World leaders and private donors on Thursday raised $4bn for a global six-year plan to fight polio, pledging close to three-quarters of the money needed to eradicate the crippling disease.
Canada and Britain were among the donor countries, pledging $250m and $462m respectively. A further $335m in funding was raised by private donors including Sheikh Mohamed bin Zayed, Crown Prince of Abu Dhabi, Saudi Arabia’s Prince Alwaleed bin Talal and Indonesian businessman Tahir.
Billionaire philanthropist Bill Gates said his foundation would commit $1.8b to support the six-year plan, which aims to wipe out polio from its last remaining strongholds in Pakistan, Afghanistan and Nigeria.
“After millennium battling polio, this plan puts us within sight of the endgame,” said Margaret Chan, director-general of the World Health Organisation. “We have new knowledge about the polioviruses, new technologies and new tactics to reach the most vulnerable communities.”
Polio is a virus that attacks the nervous system and can cause paralysis. It affects mainly children under the age of 5. As recently as 1988, the disease affected 125 countries worldwide, attacking 350,000 people each year. Today, the virus has been beaten back into just three: Afghanistan, Pakistan and Nigeria.
The number of polio cases has been reduced by 99 percent in the past two decades and the disease is now close to being only the second in history – after smallpox - to be wiped out.
GPEI calculates that eradicating polio could save the global economy between $40bn and $50bn in reduced treatment costs and improved productivity.
GPEI's six-year plan was unveiled at the Global Vaccine summit, a meeting of global leaders, health experts and business chiefs in Abu Dhabi. It builds on lessons learned from eradicating polio in India, particularly in delivering vaccines to children in rural and tribal areas.

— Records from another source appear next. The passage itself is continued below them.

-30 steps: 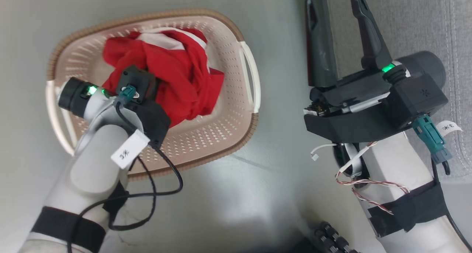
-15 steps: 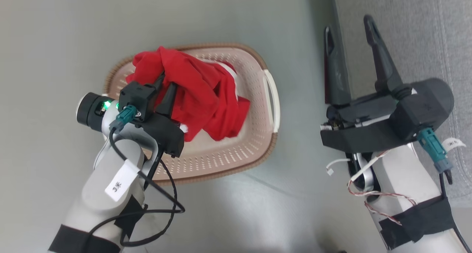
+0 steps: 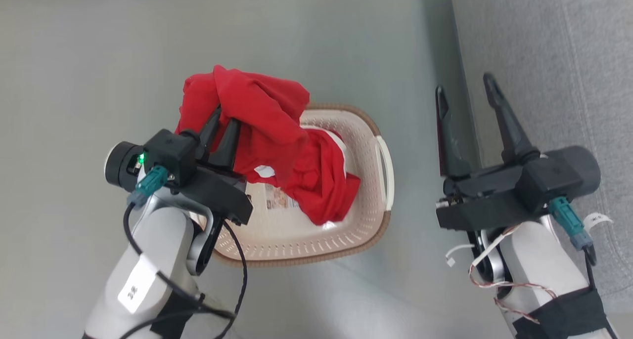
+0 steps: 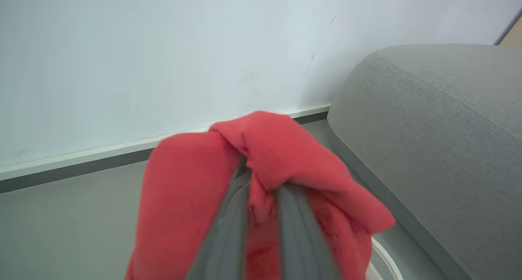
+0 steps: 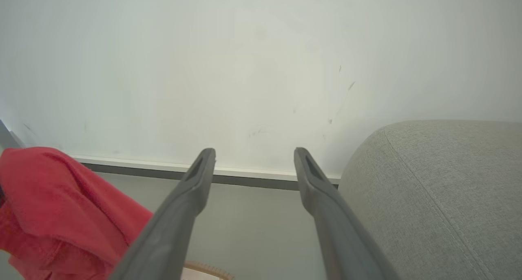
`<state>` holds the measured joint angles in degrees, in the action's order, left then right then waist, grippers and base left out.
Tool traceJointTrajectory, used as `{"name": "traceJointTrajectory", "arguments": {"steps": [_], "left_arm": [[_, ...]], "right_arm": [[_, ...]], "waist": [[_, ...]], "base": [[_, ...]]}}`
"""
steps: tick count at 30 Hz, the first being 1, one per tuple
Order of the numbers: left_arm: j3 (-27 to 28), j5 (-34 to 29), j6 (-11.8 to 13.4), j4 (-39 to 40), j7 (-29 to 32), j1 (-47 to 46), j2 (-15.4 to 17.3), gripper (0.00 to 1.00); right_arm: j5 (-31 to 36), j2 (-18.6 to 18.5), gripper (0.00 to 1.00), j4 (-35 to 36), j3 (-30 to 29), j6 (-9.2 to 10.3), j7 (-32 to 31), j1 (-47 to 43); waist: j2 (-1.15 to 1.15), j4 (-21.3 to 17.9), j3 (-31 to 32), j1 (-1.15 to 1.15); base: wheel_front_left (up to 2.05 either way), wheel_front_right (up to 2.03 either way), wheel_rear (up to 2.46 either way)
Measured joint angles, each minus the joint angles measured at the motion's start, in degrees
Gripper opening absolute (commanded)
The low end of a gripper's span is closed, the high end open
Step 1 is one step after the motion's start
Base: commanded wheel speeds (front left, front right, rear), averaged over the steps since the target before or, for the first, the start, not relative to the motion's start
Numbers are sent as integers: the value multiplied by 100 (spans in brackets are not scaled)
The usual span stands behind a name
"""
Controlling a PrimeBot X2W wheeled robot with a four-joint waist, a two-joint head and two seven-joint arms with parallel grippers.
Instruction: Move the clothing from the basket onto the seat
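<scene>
One clothing (image 3: 267, 126) gripped by the left hand (image 3: 225, 117), one basket (image 3: 367, 215), one seat (image 3: 544, 57).

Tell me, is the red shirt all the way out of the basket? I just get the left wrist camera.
Observer: Not quite. In the head view the left gripper pinches the clothing up high, but its lower end hangs over the inside of the basket.
Operator: What's the other hand doing?
Observer: The right gripper is open and empty, up by the edge of the seat.
Operator: Is anything else in the basket?
Observer: A barcode label shows on its floor, under the hanging cloth.
</scene>
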<state>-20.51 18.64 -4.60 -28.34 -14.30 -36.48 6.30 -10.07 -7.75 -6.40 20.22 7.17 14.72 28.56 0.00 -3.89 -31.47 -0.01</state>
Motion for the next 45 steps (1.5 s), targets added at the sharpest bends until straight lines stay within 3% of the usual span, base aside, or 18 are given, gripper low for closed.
{"name": "traceJointTrajectory", "arguments": {"steps": [18, 45], "left_arm": [[105, 162, 5, 1606, -2, 1026, -3, 0], [-90, 145, 314, 2571, 168, 2276, 27, 0]], "right_arm": [[-182, -21, 100, -376, 127, -171, 0, -716], [-444, -29, 100, -334, 330, -314, -113, -1668]], "waist": [[0, 236, 1231, 0], [0, 198, 2537, 0]], "base": [[0, 0, 0], [0, 0, 0]]}}
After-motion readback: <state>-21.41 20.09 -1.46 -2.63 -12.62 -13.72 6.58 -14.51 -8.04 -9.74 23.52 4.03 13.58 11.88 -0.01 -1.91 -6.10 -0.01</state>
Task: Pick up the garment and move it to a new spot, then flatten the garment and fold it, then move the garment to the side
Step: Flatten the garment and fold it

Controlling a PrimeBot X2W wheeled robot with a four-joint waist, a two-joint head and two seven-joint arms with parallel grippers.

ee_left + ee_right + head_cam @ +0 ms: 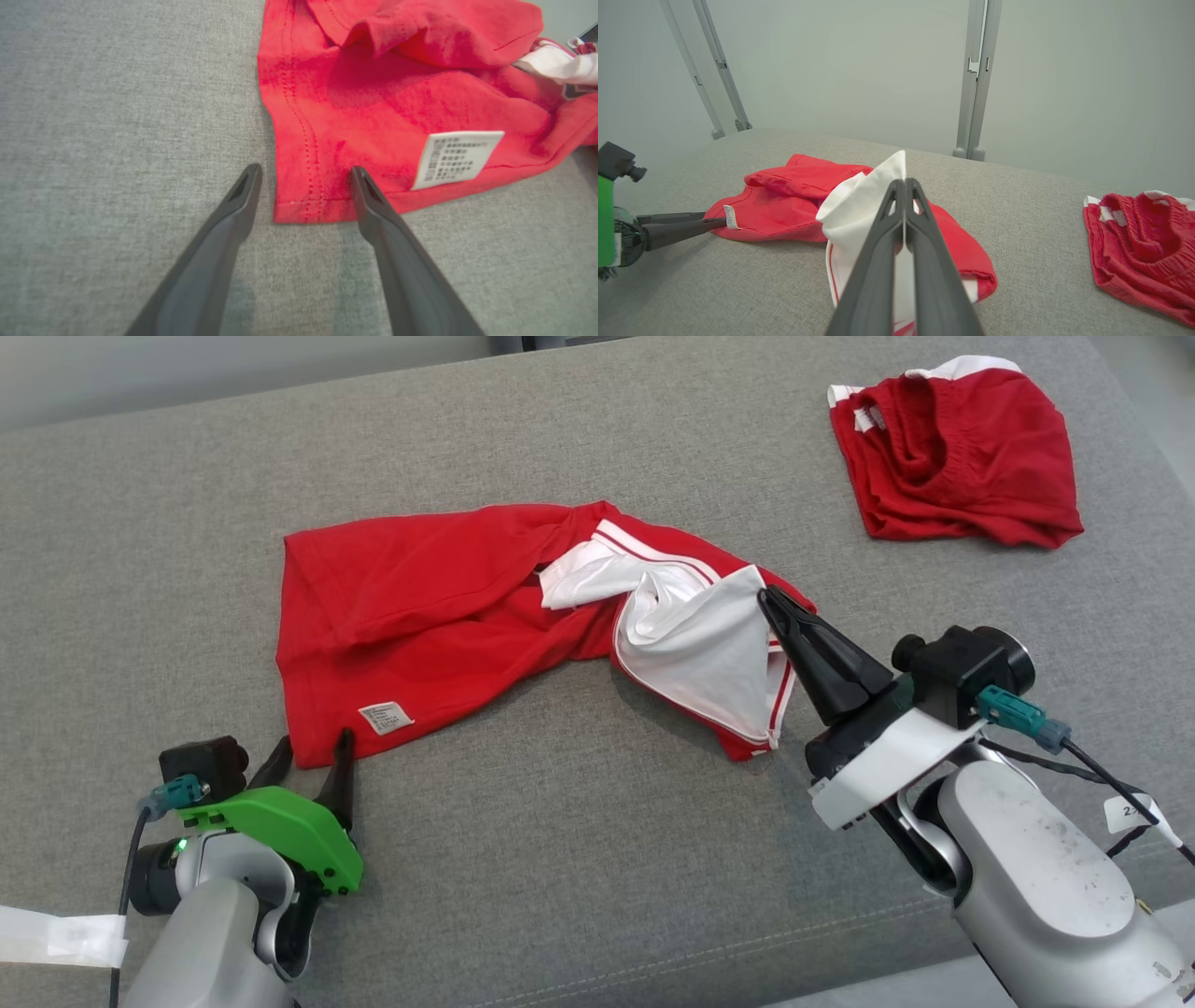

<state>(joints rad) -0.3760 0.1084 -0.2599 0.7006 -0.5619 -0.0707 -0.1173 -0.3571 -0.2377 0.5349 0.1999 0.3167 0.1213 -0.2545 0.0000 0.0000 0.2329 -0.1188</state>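
Grey cushion (560, 859), one shirt (420, 588), one shorts (980, 476), left gripper (316, 739), right gripper (766, 593)

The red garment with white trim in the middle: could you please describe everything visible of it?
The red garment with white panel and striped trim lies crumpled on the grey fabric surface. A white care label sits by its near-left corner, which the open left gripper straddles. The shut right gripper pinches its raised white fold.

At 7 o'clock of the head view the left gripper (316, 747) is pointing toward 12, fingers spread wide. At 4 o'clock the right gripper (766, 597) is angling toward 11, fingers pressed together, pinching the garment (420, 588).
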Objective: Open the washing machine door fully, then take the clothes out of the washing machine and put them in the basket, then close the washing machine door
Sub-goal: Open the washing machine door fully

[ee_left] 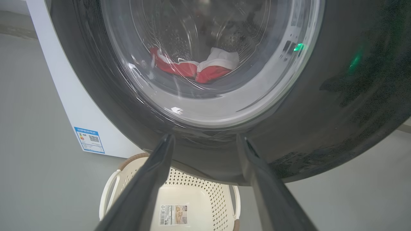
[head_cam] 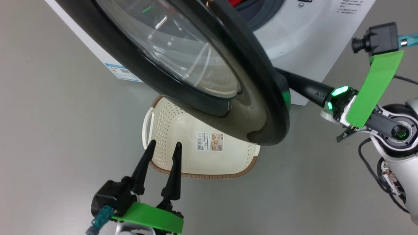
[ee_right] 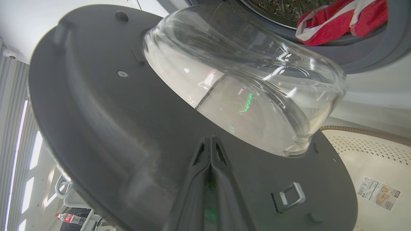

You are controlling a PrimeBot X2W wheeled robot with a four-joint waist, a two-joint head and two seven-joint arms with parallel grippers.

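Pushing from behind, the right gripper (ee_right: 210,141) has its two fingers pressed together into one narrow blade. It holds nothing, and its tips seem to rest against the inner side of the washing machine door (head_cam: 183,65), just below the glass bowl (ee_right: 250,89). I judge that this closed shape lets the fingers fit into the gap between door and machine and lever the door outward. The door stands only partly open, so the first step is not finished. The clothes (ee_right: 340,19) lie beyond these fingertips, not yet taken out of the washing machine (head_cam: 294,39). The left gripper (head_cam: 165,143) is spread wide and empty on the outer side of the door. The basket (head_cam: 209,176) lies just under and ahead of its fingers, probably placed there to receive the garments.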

“Ending polio will not only be a historic feat for humanity, but also a huge part of our efforts to reach every hard-to-reach child with a range of live-saving vaccines,” said Anthony Lake, chief executive of Unicef.
Other countries to commit funds include Nigeria, which pledged to commit $30m to its own efforts to eradicate polio. Norway is also expected to add a further $240m to the pot.